DataOps tools and vendors
DataOps tools address many capabilities required to ingest, transform, clean, orchestrate and load data. In some cases, these tools emerged to complement the vendor's other tools. In other cases, vendors focus on specific DataOps workflows. Popular DataOps tools include the following:
- Ascend.io helps ingest, transform and orchestrate data engineering and analytics workloads.
- AtIan provides collaboration and orchestration capabilities to automate DataOps workloads.
- Composable Analytics' platform includes tools for creating composable data pipelines.
- DataKitchen's platform provides DataOps observability and automation software.
- Delphix's platform masks and secures data using data virtualization.
- Devo's platform automates data onboarding and governance.
- Informatica has extended its data catalog tools to support DataOps capabilities.
- Infoworks software helps migrate data, metadata and workloads to the cloud.
- Kinaesis tools analyze, optimize and govern data infrastructure.
- Landoop/Lenses helps build data pipelines on Kubernetes.
- Nexla software provides data engineering automation to create and manage data products.
- Okera's platform helps provision, secure and govern sensitive data at scale.
- Qlik-Attunity's integration platform complements Qlik's visualization and analytics tools.

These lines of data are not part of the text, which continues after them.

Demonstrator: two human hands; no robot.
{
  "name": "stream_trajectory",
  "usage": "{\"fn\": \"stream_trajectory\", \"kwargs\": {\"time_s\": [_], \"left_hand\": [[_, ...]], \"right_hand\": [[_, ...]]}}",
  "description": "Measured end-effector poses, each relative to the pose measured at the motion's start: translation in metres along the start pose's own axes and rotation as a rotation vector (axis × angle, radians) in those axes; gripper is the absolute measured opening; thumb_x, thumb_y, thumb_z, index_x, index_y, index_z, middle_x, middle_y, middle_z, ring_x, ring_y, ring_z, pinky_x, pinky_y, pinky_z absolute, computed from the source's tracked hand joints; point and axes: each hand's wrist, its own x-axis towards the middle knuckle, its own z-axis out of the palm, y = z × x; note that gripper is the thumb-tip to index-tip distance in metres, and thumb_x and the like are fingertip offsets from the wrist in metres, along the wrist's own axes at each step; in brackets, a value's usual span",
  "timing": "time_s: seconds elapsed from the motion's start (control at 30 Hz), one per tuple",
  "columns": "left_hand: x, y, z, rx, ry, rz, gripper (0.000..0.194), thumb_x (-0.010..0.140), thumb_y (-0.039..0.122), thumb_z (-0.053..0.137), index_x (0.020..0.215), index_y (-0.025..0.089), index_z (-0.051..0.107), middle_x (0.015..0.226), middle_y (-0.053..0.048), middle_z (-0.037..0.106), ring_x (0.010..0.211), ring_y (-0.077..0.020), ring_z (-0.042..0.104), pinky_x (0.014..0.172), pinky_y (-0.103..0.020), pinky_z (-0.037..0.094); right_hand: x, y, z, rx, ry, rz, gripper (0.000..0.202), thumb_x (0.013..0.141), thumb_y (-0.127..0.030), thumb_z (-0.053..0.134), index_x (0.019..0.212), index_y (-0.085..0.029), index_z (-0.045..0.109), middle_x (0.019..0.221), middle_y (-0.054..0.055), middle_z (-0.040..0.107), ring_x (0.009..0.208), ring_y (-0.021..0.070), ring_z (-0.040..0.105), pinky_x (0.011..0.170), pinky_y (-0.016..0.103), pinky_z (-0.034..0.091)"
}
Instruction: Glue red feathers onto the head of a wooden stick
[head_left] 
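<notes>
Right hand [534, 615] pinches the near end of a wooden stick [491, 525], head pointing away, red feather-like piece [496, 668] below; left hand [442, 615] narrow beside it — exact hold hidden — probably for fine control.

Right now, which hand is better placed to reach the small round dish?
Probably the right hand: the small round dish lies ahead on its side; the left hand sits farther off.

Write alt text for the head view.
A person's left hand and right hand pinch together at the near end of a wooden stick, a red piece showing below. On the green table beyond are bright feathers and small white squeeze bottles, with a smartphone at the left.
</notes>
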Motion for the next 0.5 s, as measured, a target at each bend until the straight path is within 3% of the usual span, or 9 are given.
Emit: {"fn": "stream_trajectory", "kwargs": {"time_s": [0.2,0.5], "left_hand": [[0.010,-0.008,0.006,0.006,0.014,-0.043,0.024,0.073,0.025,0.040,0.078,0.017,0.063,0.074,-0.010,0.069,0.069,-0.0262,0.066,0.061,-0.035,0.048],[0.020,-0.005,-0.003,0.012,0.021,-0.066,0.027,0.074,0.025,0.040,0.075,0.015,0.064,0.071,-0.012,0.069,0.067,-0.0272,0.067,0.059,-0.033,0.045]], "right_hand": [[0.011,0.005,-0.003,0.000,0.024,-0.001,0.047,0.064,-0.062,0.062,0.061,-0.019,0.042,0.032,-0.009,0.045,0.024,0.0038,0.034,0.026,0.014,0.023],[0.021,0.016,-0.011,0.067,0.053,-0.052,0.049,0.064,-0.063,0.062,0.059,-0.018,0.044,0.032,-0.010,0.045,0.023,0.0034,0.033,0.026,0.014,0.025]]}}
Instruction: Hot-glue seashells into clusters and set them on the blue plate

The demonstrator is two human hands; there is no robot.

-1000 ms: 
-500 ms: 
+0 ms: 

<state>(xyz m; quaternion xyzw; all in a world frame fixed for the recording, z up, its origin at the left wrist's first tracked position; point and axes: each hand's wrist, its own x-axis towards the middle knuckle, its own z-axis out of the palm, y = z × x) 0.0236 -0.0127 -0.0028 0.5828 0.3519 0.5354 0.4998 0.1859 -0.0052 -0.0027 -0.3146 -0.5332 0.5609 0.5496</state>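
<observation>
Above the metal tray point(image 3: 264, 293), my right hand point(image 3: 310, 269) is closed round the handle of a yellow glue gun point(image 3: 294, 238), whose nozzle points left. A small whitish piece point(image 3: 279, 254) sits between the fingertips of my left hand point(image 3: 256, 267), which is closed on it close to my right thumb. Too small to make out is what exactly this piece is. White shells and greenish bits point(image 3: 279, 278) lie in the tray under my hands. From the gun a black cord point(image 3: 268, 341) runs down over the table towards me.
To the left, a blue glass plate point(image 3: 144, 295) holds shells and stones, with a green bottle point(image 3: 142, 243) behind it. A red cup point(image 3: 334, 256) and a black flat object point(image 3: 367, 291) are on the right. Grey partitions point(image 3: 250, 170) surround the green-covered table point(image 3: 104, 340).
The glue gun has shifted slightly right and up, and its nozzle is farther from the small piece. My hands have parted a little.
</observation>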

- Qubole's platform centralizes DataOps on top of a secure data lake for machine learning, AI and analytics.
- Software AG StreamSets helps create and manage data pipelines in cloud-based environments.
- Tamr has extended its data catalog tools to help streamline data workflows.
DataOps trends and future outlook
Several trends are driving the future of DataOps, including integration, augmentation and observability.
Increased integration with other data disciplines. DataOps will increasingly need to interoperate and support related data management practices. Gartner has identified MLOps, ModelOps and PlatformOps as complementary approaches to manage specific ways of using data. MLOps is geared to machine learning development and versioning, and ModelOps focuses on model engineering, training, experimentation and monitoring. Gartner characterizes PlatformOps as a comprehensive AI orchestration platform that includes DataOps, MLOps, ModelOps and DevOps.
Augmented DataOps. AI is beginning to help manage and orchestrate the data infrastructure itself. Data catalogs are evolving into augmented data catalogs and analytics into augmented analytics infused with AI. Similar techniques will be gradually applied to all other aspects of the DataOps pipeline.
Data observability. The DevOps community for years has widely used application performance management tools empowered by observability infrastructure to help pinpoint and prioritize issues with applications. Vendors like Acceldata, Monte Carlo, Precisely, Soda and Unravel are developing comparable data observability tools focused on the data infrastructure itself. DataOps tools will increasingly consume data observability feeds to help optimize DataOps pipelines through development, integration, partnerships and acquisitions.